In the summer of 2008 I was sleeping in a spare room with friends in Harwich, again on Cape Cod, running the housing program for the Aids Support Group in Provincetown and – as has been my way – hankering for something else. I began driving after work to the Chocolate Sparrow Coffee Shop in Orleans and writing cover letters for jobs all over the country, mostly kid jobs. I must have sent out 50 resumes and received not one offer. But, along the way I found myself sending lots to Portland, Oregon, and having never set foot in the Northwest and knowing not one soul, with no job waiting, of course it made good sense to me to move there. So I left my worldly goods in a storage unit and drove to Vancouver, Washington, where I’d rented a room on Craigslist. This was September ’08. Four months later I moved to Portland and found a kid job, and on September 24th, 2009, I went on what we used to call “blind dates” with a woman I’d met on Match.Com. The following September 24th we got married in Virginia, combining wedding and honeymoon.
Ah, Susan. Changed my life. Gave me the space to grow in all kinds of cool and unexpected ways. Magical, mystical partner.

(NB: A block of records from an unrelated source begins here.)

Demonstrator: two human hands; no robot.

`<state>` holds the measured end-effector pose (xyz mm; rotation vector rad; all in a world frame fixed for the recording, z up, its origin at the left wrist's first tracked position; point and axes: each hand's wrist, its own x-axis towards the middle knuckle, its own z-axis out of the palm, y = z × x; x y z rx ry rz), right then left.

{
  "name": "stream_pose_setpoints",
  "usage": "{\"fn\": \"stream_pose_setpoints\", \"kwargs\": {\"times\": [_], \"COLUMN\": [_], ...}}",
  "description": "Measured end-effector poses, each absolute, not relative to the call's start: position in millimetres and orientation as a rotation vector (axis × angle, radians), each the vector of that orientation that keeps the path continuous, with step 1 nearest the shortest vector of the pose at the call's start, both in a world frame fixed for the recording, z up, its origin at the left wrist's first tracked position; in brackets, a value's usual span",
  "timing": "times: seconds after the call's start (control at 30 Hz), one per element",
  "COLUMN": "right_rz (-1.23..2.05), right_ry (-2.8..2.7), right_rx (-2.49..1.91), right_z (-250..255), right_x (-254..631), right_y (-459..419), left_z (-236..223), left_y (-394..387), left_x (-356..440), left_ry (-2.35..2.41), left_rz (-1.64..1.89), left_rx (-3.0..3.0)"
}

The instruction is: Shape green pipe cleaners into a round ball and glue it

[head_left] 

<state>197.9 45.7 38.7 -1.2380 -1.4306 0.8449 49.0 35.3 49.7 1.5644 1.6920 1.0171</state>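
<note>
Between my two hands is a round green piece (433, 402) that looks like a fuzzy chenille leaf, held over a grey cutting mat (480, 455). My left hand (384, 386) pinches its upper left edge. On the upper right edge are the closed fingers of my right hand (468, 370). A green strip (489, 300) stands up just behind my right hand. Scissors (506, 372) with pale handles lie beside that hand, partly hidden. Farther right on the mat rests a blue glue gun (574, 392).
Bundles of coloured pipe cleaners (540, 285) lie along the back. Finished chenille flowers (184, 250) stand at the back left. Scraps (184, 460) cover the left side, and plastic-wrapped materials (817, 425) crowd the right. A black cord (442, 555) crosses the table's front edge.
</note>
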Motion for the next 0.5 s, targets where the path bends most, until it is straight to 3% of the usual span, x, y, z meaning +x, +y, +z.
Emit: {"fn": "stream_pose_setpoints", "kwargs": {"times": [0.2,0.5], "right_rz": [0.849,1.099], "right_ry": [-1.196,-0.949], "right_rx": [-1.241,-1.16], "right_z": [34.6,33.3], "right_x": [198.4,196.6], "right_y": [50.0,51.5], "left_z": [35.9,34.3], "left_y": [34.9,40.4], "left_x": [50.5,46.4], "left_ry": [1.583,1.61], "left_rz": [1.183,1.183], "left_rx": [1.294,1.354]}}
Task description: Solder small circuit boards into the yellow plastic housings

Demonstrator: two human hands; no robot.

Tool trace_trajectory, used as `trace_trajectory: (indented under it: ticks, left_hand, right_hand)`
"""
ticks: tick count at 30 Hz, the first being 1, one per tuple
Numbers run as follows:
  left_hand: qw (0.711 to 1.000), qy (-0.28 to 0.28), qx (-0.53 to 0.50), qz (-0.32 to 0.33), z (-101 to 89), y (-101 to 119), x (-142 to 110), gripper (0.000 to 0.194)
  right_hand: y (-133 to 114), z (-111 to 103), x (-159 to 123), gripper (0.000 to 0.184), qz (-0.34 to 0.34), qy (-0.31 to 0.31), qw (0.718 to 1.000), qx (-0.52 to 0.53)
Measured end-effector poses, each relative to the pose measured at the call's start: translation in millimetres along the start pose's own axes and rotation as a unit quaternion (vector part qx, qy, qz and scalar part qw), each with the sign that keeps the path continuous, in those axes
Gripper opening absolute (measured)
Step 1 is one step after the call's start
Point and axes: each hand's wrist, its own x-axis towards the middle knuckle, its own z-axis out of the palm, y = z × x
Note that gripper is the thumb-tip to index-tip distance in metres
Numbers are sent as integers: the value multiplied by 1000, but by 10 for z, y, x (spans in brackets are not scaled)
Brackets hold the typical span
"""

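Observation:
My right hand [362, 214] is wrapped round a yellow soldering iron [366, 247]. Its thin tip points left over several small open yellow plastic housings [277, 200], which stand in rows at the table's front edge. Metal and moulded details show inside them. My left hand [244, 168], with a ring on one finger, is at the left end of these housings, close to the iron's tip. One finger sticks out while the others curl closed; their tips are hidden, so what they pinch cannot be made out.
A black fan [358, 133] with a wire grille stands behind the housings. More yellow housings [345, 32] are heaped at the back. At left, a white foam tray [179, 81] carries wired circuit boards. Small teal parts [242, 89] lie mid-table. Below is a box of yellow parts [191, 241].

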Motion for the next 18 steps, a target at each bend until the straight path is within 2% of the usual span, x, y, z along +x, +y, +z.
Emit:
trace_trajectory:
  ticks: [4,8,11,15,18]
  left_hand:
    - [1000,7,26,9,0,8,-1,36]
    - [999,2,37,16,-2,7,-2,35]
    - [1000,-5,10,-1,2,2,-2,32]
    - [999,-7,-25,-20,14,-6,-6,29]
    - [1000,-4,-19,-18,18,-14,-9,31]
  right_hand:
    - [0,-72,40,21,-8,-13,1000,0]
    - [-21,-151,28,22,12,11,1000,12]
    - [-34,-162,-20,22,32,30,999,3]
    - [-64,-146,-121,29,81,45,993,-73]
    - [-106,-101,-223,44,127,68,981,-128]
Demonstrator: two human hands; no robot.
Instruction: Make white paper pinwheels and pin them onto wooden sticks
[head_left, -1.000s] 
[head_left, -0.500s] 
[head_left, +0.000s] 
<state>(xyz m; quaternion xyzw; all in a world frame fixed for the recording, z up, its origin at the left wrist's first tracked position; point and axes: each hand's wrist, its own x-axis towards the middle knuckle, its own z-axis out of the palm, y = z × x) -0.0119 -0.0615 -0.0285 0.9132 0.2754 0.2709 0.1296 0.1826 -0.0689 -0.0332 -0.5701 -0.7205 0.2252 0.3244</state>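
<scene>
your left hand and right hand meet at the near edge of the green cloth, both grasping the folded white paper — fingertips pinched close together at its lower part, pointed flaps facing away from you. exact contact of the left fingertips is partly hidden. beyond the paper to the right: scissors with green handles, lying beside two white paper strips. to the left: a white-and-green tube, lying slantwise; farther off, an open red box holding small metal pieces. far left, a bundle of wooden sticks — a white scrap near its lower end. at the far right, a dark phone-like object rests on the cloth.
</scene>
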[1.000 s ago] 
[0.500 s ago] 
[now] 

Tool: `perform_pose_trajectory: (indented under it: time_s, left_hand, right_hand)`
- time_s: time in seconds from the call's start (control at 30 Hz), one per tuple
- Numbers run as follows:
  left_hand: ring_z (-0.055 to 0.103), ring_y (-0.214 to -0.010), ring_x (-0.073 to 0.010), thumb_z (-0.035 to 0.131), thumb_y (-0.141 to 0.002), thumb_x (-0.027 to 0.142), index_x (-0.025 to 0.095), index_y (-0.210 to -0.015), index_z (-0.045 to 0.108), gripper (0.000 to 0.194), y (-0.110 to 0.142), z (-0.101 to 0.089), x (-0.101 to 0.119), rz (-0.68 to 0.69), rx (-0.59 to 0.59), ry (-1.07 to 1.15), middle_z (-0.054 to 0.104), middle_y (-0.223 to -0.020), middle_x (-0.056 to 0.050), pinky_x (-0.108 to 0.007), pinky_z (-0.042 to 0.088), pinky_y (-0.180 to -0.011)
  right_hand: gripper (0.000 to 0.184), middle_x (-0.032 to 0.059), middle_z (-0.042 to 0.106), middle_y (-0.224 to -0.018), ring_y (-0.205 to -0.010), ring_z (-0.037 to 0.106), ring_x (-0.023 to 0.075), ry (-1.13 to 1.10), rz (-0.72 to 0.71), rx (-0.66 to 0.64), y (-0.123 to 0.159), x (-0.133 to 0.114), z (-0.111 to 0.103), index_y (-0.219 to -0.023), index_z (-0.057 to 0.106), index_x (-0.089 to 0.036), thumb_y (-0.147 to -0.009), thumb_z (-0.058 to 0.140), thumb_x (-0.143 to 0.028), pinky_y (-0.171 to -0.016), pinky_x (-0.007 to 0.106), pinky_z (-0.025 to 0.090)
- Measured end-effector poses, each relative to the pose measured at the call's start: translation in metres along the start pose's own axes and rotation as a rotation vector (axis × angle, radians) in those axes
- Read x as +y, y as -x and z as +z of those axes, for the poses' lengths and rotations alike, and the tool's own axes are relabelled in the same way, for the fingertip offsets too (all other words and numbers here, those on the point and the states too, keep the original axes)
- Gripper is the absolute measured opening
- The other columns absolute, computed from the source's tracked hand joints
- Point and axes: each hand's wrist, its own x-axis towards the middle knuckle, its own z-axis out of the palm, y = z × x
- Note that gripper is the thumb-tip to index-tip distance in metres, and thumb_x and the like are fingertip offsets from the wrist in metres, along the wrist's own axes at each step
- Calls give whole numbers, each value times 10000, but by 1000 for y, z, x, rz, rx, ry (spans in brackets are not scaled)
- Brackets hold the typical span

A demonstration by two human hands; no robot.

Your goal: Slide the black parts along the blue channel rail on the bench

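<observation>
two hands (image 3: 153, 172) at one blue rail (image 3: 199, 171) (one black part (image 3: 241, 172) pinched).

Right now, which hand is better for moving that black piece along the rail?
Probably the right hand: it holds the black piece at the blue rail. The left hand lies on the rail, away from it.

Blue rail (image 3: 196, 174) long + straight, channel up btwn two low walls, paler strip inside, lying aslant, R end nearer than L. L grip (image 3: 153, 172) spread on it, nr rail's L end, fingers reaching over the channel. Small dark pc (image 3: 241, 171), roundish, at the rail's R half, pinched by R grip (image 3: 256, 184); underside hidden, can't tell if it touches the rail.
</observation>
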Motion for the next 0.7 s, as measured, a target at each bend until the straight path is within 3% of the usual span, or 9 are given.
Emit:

Meeting Susan was Number Three.
I left our house (Susan’s, I rent) on a hot-as-a-mother day in July or August in 2018, and went for a walk “down low” along the Johnson Creek. I was most of the way home before I made or received (the memory thing again) a phone call from my best pal Gavin in Oakland, CA. During the conversation he began telling me about a diet called Keto, how they’d used it to treat mentally challenged kids back in the 50’s, he was doing it, some of the specifics of what you could and couldn’t and really wanted to eat. His excitement. By the time I’d got home I’d decided to give it a try, like, why not? So I told Susan and she said she’d like to try it too and about that time I was up to a weight of 181 and 15 minutes ago I weighed myself and the digital numbers read 149.4, and I have to tell you the weight thing, while real nice and comforting in many ways, isn’t the best of it. Blood numbers (better ones) and brain-cell fireworks. Tangibles and intangibles, all trending wicked better.
Keto – was Number Four.
So, this is what I was thinking about hours ago, this is what came to me this morning, this is my weather report for the day, like I posted earlier I was going to share, begin sharing one every weekday moving on. This one longer than most will be, no doubt, really fun to drift back and remember stuff. Details, children. It be in the details.
Or you might say – Shake it up Baby. Twist and Shout.